The Hollywood Forever Cemetery is an L.A. phenomenon. It is a communally wonderful way to enjoy classic movies with hipster audiences, but the crowds get so large and this group is notorious for arriving timewise "at will" that we don't plan many of these outings (so Jono's hair doesn't become more white than it already is).
But it is the beginning of summer and they are showing a wonderful Hitchcock classic--"THE MAN WHO KNEW TOO MUCH" (1956) so why not? I only wish the people putting on this series would splurge for a larger/wider outdoor screen instead of just a grey mausoleum wall which is really too small in height for crowds that are now easily triple what they were when the series started.
Admission is $12 (for this digitally projected screening). You can pay at the gate or preferably buy your ticket online, print out a ticket then bring it with you to the entrance. The screening will be held on Fairbanks Lawn, a grassy field inside Hollywood Forever Cemetery under open skies (where no plots yet exist--the screening area is adjacent, but not directly over any grave sites).
Below is the ADVANCE TICKET PURCHASE WEBLINK:
Please bring hand held snacks/desserts to share with a couple of other members of our group. You are allowed to carry in low-back lawn chairs (NOT medium or high back because you will lynched if you block someones view), picnic blankets, picnic baskets, coolers and wine and/or beer, but keep in mind that once you make it through the long waiting line to get in that you then have to schlep whatever you bring almost all the way across the cemetery (and what initially may not seem that heavy--ice, wine bottles, etc.--become increasingly heavy as you stroll along the walkways to the southeast corner of the property. One other consideration is that these screenings often attract at least 2,000 or more people so you may also either need to drive with someone and have them drop one of you off with your belongings OR park a couple of blocks or more in the adjacent neighborhood then walk/roll your items to the cemetery. (However, trust me, you will ultimately have such a great time that all of this effort will be worthwhile).

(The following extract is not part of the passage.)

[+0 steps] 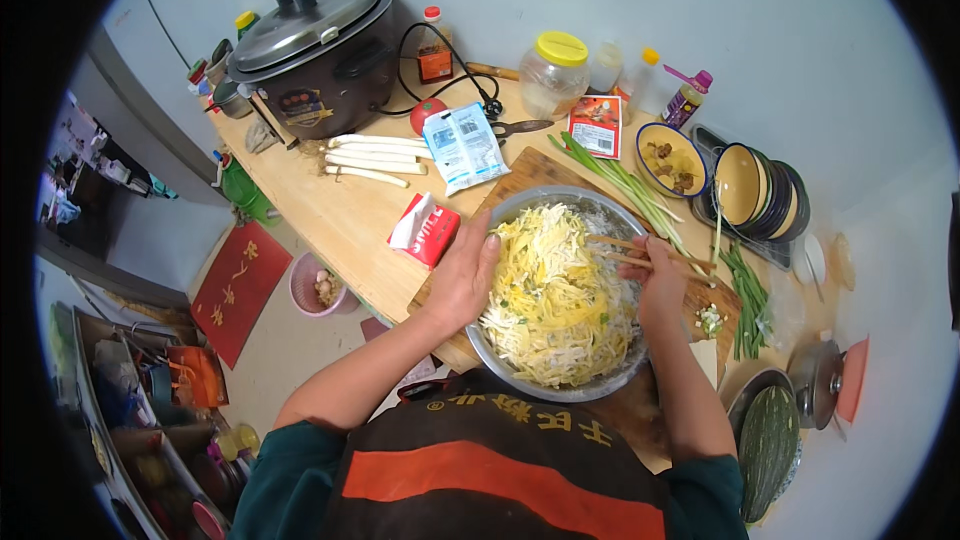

Hitchcock never made a habit of repeating himself, but that didn't stop him from bringing two different versions of 'The Man Who Knew Too Much' to the screen: the first one was in 1934, which the Master of Suspense later likened to "the work of a talented amateur," and the second in 1956, which he touted as being "made by a professional." The thriller follows American tourists Ben and Josephine McKenna (Jimmy Stewart and Doris Day) who, while vacationing in Morocco, learns of a plot to assassinate the Prime Minister at the Royal Albert Hall.
However, he can't turn to the police without endangering his young son (Christopher Olsen), who's been kidnapped to ensure McKenna's silence. Though this Hitchcock release might not reach the heights of "Vertigo," "North By Northwest," "Psycho" and others, it is worth seeing and enjoying--particularly for the inclusion of Doris Day in her only Hitchcock film and her memorable song "Que Sera, Sera."
Mind you this evening will be ALMOST a full moon (the next night is--Sunday, June 23) so beware of the vampires that may sneak out of the darkness!
Parking: At 7pm sharp the cemetery will also allow you to park on its grounds, but you still may have to walk a fair distance to the screening area. It's just easier because you won't have to hunt & peck for street parking.
- An optional $15 parking pass allows you to park on the cemetery grounds and walk directly to the lawn.
- Additional $8 parking structure spaces areavailable at the Paramount Lot at 801 N Gower, patrons who park here will enter the cemetery on foot through the Santa Monica Blvd gates and exit out the Gower gates across from the lot.